With images removed, return the whole listing exactly as written.
[INFORMATION SUPPLIED Boundary: Start]
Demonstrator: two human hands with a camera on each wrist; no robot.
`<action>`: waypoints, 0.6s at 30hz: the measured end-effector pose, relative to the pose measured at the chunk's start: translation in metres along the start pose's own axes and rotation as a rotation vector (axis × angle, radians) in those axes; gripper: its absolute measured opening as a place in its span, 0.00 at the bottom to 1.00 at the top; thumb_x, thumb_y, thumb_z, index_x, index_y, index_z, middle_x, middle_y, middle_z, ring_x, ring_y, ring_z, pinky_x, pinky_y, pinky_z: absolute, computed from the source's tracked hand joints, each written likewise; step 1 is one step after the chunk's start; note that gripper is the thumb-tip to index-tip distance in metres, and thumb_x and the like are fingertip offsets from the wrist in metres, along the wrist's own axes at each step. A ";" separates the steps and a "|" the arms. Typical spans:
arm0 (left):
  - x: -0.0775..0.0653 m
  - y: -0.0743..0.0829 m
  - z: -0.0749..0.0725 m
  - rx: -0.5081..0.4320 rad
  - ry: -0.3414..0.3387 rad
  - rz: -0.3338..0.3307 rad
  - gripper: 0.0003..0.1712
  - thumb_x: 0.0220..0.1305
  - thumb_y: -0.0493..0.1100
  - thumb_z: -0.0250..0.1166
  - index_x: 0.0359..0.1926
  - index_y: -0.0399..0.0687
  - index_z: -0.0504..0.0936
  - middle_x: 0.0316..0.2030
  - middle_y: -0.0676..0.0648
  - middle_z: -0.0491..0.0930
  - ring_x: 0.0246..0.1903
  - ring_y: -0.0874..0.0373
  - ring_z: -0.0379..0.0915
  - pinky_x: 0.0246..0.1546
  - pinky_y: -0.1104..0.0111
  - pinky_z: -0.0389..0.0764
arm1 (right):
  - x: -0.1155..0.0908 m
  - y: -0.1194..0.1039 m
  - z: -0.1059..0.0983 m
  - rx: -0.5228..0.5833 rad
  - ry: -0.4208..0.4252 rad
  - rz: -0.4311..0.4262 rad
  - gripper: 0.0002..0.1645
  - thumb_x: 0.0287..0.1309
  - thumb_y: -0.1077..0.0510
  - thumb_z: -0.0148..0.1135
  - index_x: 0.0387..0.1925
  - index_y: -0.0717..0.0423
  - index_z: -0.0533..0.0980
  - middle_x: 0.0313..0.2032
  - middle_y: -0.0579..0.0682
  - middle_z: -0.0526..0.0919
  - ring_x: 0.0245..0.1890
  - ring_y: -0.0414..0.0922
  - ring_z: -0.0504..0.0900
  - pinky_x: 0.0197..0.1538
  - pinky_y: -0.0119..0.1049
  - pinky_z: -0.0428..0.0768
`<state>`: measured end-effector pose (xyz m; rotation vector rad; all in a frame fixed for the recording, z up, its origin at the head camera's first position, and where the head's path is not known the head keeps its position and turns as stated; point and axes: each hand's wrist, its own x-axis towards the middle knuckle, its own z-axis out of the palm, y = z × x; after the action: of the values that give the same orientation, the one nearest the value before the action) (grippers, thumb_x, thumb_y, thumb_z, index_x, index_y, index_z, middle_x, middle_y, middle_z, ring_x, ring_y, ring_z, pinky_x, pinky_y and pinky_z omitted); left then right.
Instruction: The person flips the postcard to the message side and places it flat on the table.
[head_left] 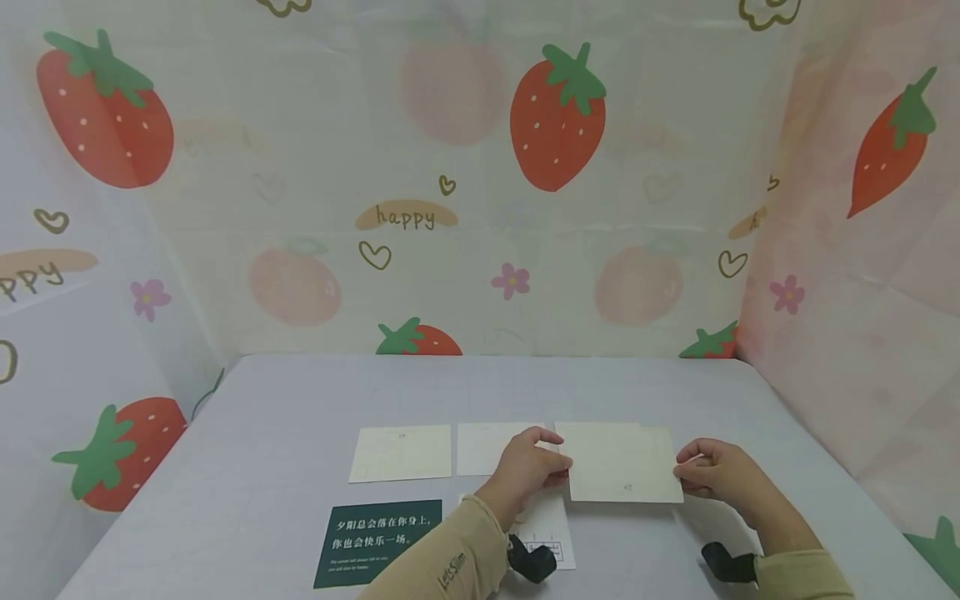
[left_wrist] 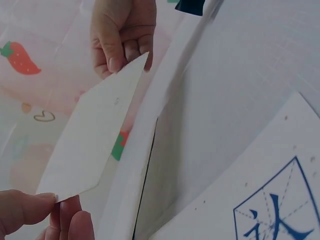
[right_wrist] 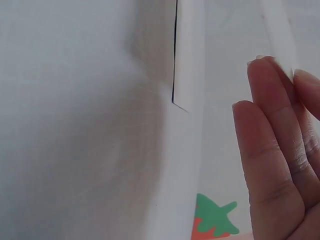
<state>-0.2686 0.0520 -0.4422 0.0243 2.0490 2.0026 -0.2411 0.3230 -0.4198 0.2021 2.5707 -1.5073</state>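
A cream card [head_left: 621, 475] with a tiny mark near its lower edge is held up above the table. My left hand [head_left: 527, 468] pinches its left edge between thumb and fingers. At the opposite edge, my right hand [head_left: 716, 473] pinches the card too. The left wrist view shows the same card [left_wrist: 92, 135] slanting between both hands. In the right wrist view it is a thin strip at the thumb and fingertips. A white card [head_left: 487, 446] lies partly hidden behind my left hand. Beneath the left forearm is a printed card [head_left: 558, 521], largely covered.
To the left lie another cream card [head_left: 401, 454] and a dark green card [head_left: 378, 533] with white writing. A pale edge shows behind the held card. The white-covered table [head_left: 300, 400] meets strawberry-patterned cloth [head_left: 480, 275] at the back and sides.
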 end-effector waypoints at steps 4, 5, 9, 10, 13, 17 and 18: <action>0.000 -0.001 0.000 -0.001 -0.003 0.000 0.17 0.52 0.32 0.65 0.45 0.43 0.75 0.27 0.47 0.80 0.27 0.59 0.78 0.31 0.68 0.81 | 0.001 -0.001 -0.001 -0.008 -0.009 -0.008 0.12 0.53 0.65 0.61 0.37 0.68 0.71 0.27 0.51 0.82 0.28 0.44 0.80 0.34 0.36 0.80; 0.000 -0.001 0.000 -0.002 -0.004 -0.001 0.17 0.52 0.32 0.65 0.45 0.43 0.75 0.27 0.47 0.80 0.27 0.59 0.79 0.31 0.68 0.81 | 0.001 -0.001 -0.001 -0.010 -0.009 -0.009 0.11 0.53 0.65 0.60 0.37 0.68 0.71 0.28 0.51 0.82 0.28 0.44 0.80 0.34 0.37 0.81; 0.000 0.000 0.001 0.007 -0.004 -0.012 0.17 0.51 0.33 0.65 0.44 0.44 0.76 0.26 0.47 0.80 0.26 0.59 0.78 0.30 0.68 0.81 | 0.001 -0.003 -0.002 -0.036 -0.002 -0.009 0.10 0.55 0.64 0.59 0.37 0.67 0.71 0.29 0.52 0.82 0.28 0.44 0.80 0.34 0.39 0.81; 0.000 0.000 0.001 0.013 -0.005 -0.014 0.17 0.51 0.33 0.65 0.44 0.44 0.76 0.26 0.47 0.80 0.26 0.59 0.78 0.30 0.69 0.81 | 0.001 -0.003 -0.002 -0.041 -0.002 -0.010 0.10 0.55 0.64 0.59 0.38 0.67 0.71 0.29 0.52 0.82 0.28 0.44 0.80 0.34 0.39 0.81; -0.002 0.001 0.001 0.027 -0.007 -0.019 0.16 0.52 0.33 0.65 0.43 0.44 0.77 0.25 0.47 0.80 0.25 0.59 0.78 0.28 0.69 0.81 | 0.001 -0.004 -0.002 -0.054 0.000 -0.015 0.10 0.56 0.64 0.58 0.37 0.67 0.72 0.29 0.52 0.82 0.28 0.44 0.80 0.34 0.38 0.81; -0.003 0.001 0.000 0.035 -0.011 -0.015 0.12 0.54 0.34 0.64 0.41 0.43 0.77 0.24 0.47 0.81 0.23 0.59 0.78 0.28 0.68 0.81 | 0.000 -0.005 -0.002 -0.064 -0.002 -0.017 0.09 0.56 0.63 0.58 0.37 0.66 0.72 0.28 0.51 0.82 0.27 0.44 0.79 0.33 0.38 0.80; -0.003 0.001 0.000 0.037 -0.013 -0.014 0.12 0.54 0.34 0.64 0.41 0.43 0.77 0.24 0.46 0.81 0.23 0.59 0.78 0.28 0.68 0.81 | 0.000 -0.005 -0.002 -0.066 -0.002 -0.013 0.09 0.56 0.63 0.58 0.36 0.66 0.73 0.28 0.50 0.81 0.27 0.44 0.79 0.33 0.38 0.80</action>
<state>-0.2658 0.0518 -0.4410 0.0304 2.0722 1.9517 -0.2425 0.3221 -0.4152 0.1766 2.6205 -1.4240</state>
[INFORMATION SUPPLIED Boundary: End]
RESPONSE FOR THIS EXERCISE –
Demonstrator: two human hands with a camera on each wrist; no robot.
`<action>`: waypoints, 0.6s at 30hz: the measured end-effector pose, relative to the pose measured at the chunk's start: translation in metres along the start pose's own axes and rotation as a rotation vector (axis × angle, radians) in those axes; gripper: its absolute measured opening as a place in its span, 0.00 at the bottom to 1.00 at the top; thumb_x, thumb_y, thumb_z, index_x, index_y, index_z, middle_x, middle_y, middle_z, ring_x, ring_y, ring_z, pinky_x, pinky_y, pinky_z: absolute, computed from the source's tracked hand joints, each written likewise; step 1 is one step after the chunk's start; note that gripper is the thumb-tip to index-tip distance in metres, and thumb_x and the like are fingertip offsets from the wrist in metres, along the wrist's own axes at each step. A ";" separates the steps and a "|" the arms. Typical spans:
arm0 (left):
  - x: -0.0775..0.0653 m
  - y: -0.0743..0.0829 m
  - z: -0.0749..0.0725 m
  - rx: -0.5081..0.4320 rad
  - ry: -0.3414..0.3387 rad
  - rz: -0.3338..0.3307 rad
  - gripper: 0.0003..0.1712
  - thumb_x: 0.0220..0.1305
  - thumb_y: -0.0493..0.1100
  - thumb_z: -0.0250..0.1166
  - index_x: 0.0359..0.1926
  - index_y: -0.0399..0.0687
  - index_z: -0.0504..0.0936
  - middle_x: 0.0316..0.2030
  - middle_y: -0.0676..0.0648
  - middle_z: -0.0491..0.0930
  - ring_x: 0.0246..0.1903
  - ring_y: -0.0874..0.0373
  - ring_z: -0.0379..0.0915
  - pinky_x: 0.0246..0.1546
  - pinky_y: -0.1104..0.0111
  - pinky_z: -0.0389..0.0764
arm1 (right):
  - x: -0.1155..0.0908 m
  - y: -0.1194..0.1039 m
  - z: -0.1059..0.0983 m
  - rx: -0.5228..0.5833 rad
  - ry: -0.4208..0.4252 rad
  - rz: -0.4311..0.4262 rad
  - gripper: 0.0002..0.1645
  - thumb_x: 0.0287..0.1309
  - thumb_y: -0.1077..0.0510
  - thumb_z: -0.0148..0.1135
  - index_x: 0.0387..0.1925
  - index_y: -0.0717..0.0423
  - index_z: -0.0533..0.0980
  - middle_x: 0.0313..0.2032
  - middle_y: -0.0579..0.0682
  - middle_z: -0.0526..0.0919
  - ring_x: 0.0245..0.1890
  - ring_y: -0.0414..0.0922
  - ring_z: -0.0504..0.0900
  - pinky_x: 0.0197..0.1538
  - pinky_y: -0.0119..0.1049
  - pinky_z: -0.0428..0.0768
`<state>`: measured end-effector pose (xyz m; rotation vector rad; all in a frame fixed for the recording, z up, its origin at the head camera's first position, and where the head's path is not known the head keeps its position and turns as stated; point and axes: each hand's wrist, its own x-axis towards the middle knuckle, its own z-axis out of the palm, y = z × x; after the action: of the values that give the same orientation, the one nearest the value before the action) (grippers, thumb_x, thumb_y, thumb_z, index_x, index_y, index_z, middle_x, middle_y, middle_z, ring_x, ring_y, ring_z, pinky_x, pinky_y and pinky_z omitted); left then right.
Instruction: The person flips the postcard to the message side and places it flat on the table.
[head_left] 
[left_wrist] 
[right_wrist] 
<state>-0.2686 0.0520 -0.4422 0.0243 2.0490 2.0026 -0.2411 0.3230 -0.4198 0.2021 2.5707 -1.5073</state>
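A cream card [head_left: 621, 475] with a tiny mark near its lower edge is held up above the table. My left hand [head_left: 527, 468] pinches its left edge between thumb and fingers. At the opposite edge, my right hand [head_left: 716, 473] pinches the card too. The left wrist view shows the same card [left_wrist: 92, 135] slanting between both hands. In the right wrist view it is a thin strip at the thumb and fingertips. A white card [head_left: 487, 446] lies partly hidden behind my left hand. Beneath the left forearm is a printed card [head_left: 558, 521], largely covered.
To the left lie another cream card [head_left: 401, 454] and a dark green card [head_left: 378, 533] with white writing. A pale edge shows behind the held card. The white-covered table [head_left: 300, 400] meets strawberry-patterned cloth [head_left: 480, 275] at the back and sides.
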 end-effector waypoints at steps 4, 5, 9, 10, 13, 17 and 18: <action>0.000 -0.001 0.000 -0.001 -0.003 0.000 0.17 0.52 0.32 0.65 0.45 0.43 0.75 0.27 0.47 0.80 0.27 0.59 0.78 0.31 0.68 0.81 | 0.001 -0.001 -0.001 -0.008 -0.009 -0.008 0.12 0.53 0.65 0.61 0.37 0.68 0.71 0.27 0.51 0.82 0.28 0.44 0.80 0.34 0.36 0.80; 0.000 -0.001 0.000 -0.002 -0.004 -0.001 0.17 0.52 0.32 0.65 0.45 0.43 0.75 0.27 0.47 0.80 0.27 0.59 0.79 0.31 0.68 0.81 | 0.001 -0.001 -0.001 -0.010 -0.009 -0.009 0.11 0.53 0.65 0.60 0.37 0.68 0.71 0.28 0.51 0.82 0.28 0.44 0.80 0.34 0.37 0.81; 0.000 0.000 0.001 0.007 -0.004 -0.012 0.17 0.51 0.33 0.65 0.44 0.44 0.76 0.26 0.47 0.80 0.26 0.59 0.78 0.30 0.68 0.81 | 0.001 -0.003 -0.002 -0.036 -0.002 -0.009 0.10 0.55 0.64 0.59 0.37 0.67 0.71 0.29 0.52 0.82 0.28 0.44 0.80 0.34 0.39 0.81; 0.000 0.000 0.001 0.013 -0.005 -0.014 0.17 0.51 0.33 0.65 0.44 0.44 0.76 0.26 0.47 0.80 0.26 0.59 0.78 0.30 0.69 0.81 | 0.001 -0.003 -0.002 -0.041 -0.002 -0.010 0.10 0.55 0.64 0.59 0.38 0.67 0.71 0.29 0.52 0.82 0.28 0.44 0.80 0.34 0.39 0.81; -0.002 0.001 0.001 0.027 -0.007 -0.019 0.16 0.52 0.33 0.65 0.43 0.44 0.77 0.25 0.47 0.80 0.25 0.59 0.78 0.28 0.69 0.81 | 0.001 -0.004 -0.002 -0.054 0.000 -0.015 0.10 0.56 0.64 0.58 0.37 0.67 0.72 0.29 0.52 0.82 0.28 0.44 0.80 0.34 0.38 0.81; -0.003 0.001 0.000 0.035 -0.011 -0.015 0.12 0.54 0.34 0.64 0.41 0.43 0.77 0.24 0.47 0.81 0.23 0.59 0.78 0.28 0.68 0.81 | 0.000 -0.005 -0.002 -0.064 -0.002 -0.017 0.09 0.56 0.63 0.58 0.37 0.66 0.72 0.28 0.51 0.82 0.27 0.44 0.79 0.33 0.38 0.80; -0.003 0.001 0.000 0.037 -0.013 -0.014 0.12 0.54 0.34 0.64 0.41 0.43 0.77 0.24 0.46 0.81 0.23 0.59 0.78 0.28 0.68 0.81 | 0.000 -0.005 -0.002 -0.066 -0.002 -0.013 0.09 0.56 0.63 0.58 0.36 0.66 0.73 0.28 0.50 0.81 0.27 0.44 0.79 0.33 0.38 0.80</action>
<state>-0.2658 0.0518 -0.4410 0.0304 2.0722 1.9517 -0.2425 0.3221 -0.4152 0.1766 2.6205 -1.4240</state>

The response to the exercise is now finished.